== SOURCE DATA ==

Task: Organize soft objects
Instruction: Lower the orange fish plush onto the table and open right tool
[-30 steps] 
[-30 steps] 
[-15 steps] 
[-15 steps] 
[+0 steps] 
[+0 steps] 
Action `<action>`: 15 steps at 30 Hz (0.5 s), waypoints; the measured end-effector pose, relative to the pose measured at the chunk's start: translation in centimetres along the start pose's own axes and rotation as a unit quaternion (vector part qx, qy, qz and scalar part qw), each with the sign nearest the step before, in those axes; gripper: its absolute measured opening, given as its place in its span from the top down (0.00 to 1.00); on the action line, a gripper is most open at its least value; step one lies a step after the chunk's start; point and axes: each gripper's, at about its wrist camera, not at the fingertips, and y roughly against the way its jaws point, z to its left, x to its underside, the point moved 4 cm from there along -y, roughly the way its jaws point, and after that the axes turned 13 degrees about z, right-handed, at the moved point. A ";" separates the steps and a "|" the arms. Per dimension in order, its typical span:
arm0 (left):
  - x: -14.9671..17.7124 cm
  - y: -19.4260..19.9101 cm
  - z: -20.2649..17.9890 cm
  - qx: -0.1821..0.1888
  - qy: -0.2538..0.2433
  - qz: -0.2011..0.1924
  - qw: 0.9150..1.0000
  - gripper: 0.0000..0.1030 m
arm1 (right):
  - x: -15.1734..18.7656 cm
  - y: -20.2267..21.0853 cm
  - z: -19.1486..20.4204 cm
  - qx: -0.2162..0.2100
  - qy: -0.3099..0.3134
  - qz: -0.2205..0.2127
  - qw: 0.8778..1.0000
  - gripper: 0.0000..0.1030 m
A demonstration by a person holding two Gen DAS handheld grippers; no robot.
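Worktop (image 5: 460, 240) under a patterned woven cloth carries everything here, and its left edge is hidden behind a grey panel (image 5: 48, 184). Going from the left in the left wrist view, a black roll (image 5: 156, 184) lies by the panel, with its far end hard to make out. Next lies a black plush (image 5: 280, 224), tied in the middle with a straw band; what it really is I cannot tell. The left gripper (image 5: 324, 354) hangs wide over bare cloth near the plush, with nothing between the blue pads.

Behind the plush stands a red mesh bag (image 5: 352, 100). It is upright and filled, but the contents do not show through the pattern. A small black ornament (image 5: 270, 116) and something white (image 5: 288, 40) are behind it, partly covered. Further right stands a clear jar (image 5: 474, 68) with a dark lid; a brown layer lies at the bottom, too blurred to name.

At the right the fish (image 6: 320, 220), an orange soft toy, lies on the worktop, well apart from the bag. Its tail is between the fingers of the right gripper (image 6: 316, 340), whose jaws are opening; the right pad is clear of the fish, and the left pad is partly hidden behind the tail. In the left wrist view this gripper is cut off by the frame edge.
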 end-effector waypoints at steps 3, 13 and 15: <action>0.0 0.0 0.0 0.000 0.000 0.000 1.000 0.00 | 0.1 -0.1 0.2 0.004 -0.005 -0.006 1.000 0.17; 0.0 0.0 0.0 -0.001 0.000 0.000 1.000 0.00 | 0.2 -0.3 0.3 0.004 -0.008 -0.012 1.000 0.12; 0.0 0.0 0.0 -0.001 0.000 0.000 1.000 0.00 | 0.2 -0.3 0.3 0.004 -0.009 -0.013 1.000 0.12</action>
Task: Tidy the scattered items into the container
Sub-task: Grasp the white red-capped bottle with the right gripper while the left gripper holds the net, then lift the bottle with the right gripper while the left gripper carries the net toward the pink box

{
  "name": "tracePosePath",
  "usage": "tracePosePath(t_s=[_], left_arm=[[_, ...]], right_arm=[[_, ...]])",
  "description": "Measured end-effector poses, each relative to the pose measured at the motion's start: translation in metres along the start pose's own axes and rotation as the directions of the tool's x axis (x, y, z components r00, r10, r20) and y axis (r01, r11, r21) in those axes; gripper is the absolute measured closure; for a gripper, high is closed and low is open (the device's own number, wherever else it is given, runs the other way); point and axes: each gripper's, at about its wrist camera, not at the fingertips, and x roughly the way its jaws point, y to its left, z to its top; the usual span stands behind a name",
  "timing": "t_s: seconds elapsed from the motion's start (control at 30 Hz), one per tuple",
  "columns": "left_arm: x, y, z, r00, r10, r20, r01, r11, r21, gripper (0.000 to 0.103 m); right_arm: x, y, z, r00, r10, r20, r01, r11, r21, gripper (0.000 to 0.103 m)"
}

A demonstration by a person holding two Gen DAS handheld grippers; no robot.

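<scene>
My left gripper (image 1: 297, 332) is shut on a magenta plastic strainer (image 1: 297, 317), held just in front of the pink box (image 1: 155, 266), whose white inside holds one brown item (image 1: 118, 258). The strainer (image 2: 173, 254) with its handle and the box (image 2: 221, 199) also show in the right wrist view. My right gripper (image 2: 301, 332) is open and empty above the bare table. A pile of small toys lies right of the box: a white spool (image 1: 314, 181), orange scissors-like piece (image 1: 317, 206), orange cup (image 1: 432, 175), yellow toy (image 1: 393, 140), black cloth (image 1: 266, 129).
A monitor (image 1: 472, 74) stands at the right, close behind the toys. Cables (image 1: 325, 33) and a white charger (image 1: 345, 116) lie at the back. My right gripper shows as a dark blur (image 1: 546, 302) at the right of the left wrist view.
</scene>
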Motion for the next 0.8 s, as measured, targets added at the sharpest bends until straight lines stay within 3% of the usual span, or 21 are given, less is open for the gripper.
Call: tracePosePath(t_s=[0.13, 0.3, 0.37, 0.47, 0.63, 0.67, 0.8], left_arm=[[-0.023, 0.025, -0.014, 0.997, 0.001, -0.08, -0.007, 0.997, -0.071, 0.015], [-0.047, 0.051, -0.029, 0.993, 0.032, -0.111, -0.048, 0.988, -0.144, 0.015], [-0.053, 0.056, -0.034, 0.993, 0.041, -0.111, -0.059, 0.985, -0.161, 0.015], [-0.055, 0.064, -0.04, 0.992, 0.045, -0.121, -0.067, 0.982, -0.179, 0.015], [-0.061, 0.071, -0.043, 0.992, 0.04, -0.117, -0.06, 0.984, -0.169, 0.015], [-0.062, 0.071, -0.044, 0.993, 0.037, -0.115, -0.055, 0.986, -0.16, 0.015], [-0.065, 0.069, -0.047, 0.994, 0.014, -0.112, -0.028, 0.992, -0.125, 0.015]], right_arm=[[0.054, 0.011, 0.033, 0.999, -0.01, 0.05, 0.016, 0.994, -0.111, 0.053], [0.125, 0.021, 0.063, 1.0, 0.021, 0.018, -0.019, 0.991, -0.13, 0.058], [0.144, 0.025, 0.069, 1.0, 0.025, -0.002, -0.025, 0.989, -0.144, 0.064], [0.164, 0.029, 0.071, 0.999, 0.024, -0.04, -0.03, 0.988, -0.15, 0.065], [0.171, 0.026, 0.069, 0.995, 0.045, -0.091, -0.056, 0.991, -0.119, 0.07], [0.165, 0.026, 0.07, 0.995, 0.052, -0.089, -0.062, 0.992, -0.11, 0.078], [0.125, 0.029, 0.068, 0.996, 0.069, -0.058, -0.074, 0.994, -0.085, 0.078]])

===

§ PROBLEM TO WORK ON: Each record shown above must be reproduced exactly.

§ COMPLETED TASK:
Task: Organize soft objects
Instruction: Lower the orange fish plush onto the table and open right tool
[-30 steps] 
[-30 steps] 
[-15 steps] 
[-15 steps] 
[+0 steps] 
[+0 steps] 
Action `<action>`: 15 steps at 30 Hz (0.5 s), waypoints; the measured end-effector pose, relative to the pose measured at the chunk's start: translation in centimetres along the start pose's own axes and rotation as a unit quaternion (vector part qx, qy, qz and scalar part qw), each with the sign nearest the step before, in those axes; gripper: its absolute measured opening, given as its place in its span from the top down (0.00 to 1.00); on the action line, a gripper is most open at its least value; step one lies a step after the chunk's start; point and axes: each gripper's, at about its wrist camera, not at the fingertips, and y roughly against the way its jaws point, z to its left, x to its underside, the point moved 4 cm from there along -y, roughly the way its jaws point, and after that the axes turned 13 degrees about z, right-handed, at the moved point. A ";" separates the steps and a "|" the arms. Per dimension in order, its typical span:
arm0 (left):
  - x: -14.9671..17.7124 cm
  - y: -19.4260..19.9101 cm
  - z: -20.2649..17.9890 cm
  - qx: -0.1821..0.1888
  - qy: -0.2538..0.2433
  - qz: -0.2011..0.1924
  - qw: 0.9150..1.0000
  - gripper: 0.0000..0.1030 m
arm1 (right):
  - x: -15.1734..18.7656 cm
  - y: -20.2267..21.0853 cm
  - z: -19.1486..20.4204 cm
  - qx: -0.2162..0.2100
  - qy: -0.3099..0.3134
  - qz: -0.2205..0.2127
  - qw: 0.8778..1.0000
  - gripper: 0.0000..0.1030 m
A demonstration by a person holding two Gen DAS handheld grippers; no robot.
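Worktop (image 5: 460, 240) under a patterned woven cloth carries everything here, and its left edge is hidden behind a grey panel (image 5: 48, 184). Going from the left in the left wrist view, a black roll (image 5: 156, 184) lies by the panel, with its far end hard to make out. Next lies a black plush (image 5: 280, 224), tied in the middle with a straw band; what it really is I cannot tell. The left gripper (image 5: 324, 354) hangs wide over bare cloth near the plush, with nothing between the blue pads.

Behind the plush stands a red mesh bag (image 5: 352, 100). It is upright and filled, but the contents do not show through the pattern. A small black ornament (image 5: 270, 116) and something white (image 5: 288, 40) are behind it, partly covered. Further right stands a clear jar (image 5: 474, 68) with a dark lid; a brown layer lies at the bottom, too blurred to name.

At the right the fish (image 6: 320, 220), an orange soft toy, lies on the worktop, well apart from the bag. Its tail is between the fingers of the right gripper (image 6: 316, 340), whose jaws are opening; the right pad is clear of the fish, and the left pad is partly hidden behind the tail. In the left wrist view this gripper is cut off by the frame edge.
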 end-effector waypoints at steps 3, 13 and 15: <action>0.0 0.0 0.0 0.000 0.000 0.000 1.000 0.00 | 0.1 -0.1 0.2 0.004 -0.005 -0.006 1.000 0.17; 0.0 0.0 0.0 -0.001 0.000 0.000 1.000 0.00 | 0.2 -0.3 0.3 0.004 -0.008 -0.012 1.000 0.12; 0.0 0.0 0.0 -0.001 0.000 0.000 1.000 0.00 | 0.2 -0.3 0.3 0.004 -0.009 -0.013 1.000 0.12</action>
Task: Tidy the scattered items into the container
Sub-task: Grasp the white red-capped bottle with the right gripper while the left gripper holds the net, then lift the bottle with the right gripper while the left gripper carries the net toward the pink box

{
  "name": "tracePosePath",
  "usage": "tracePosePath(t_s=[_], left_arm=[[_, ...]], right_arm=[[_, ...]])",
  "description": "Measured end-effector poses, each relative to the pose measured at the motion's start: translation in metres along the start pose's own axes and rotation as the directions of the tool's x axis (x, y, z components r00, r10, r20) and y axis (r01, r11, r21) in those axes; gripper is the absolute measured closure; for a gripper, high is closed and low is open (the device's own number, wherever else it is given, runs the other way); point and axes: each gripper's, at about its wrist camera, not at the fingertips, and x roughly the way its jaws point, y to its left, z to its top; the usual span stands behind a name",
  "timing": "t_s: seconds elapsed from the motion's start (control at 30 Hz), one per tuple",
  "columns": "left_arm: x, y, z, r00, r10, r20, r01, r11, r21, gripper (0.000 to 0.103 m); right_arm: x, y, z, r00, r10, r20, r01, r11, r21, gripper (0.000 to 0.103 m)"
}

A demonstration by a person holding two Gen DAS handheld grippers; no robot.

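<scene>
My left gripper (image 1: 297, 332) is shut on a magenta plastic strainer (image 1: 297, 317), held just in front of the pink box (image 1: 155, 266), whose white inside holds one brown item (image 1: 118, 258). The strainer (image 2: 173, 254) with its handle and the box (image 2: 221, 199) also show in the right wrist view. My right gripper (image 2: 301, 332) is open and empty above the bare table. A pile of small toys lies right of the box: a white spool (image 1: 314, 181), orange scissors-like piece (image 1: 317, 206), orange cup (image 1: 432, 175), yellow toy (image 1: 393, 140), black cloth (image 1: 266, 129).
A monitor (image 1: 472, 74) stands at the right, close behind the toys. Cables (image 1: 325, 33) and a white charger (image 1: 345, 116) lie at the back. My right gripper shows as a dark blur (image 1: 546, 302) at the right of the left wrist view.
</scene>
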Motion for the next 0.8 s, as measured, targets added at the sharpest bends until straight lines stay within 3% of the usual span, or 21 are given, less is open for the gripper.
Call: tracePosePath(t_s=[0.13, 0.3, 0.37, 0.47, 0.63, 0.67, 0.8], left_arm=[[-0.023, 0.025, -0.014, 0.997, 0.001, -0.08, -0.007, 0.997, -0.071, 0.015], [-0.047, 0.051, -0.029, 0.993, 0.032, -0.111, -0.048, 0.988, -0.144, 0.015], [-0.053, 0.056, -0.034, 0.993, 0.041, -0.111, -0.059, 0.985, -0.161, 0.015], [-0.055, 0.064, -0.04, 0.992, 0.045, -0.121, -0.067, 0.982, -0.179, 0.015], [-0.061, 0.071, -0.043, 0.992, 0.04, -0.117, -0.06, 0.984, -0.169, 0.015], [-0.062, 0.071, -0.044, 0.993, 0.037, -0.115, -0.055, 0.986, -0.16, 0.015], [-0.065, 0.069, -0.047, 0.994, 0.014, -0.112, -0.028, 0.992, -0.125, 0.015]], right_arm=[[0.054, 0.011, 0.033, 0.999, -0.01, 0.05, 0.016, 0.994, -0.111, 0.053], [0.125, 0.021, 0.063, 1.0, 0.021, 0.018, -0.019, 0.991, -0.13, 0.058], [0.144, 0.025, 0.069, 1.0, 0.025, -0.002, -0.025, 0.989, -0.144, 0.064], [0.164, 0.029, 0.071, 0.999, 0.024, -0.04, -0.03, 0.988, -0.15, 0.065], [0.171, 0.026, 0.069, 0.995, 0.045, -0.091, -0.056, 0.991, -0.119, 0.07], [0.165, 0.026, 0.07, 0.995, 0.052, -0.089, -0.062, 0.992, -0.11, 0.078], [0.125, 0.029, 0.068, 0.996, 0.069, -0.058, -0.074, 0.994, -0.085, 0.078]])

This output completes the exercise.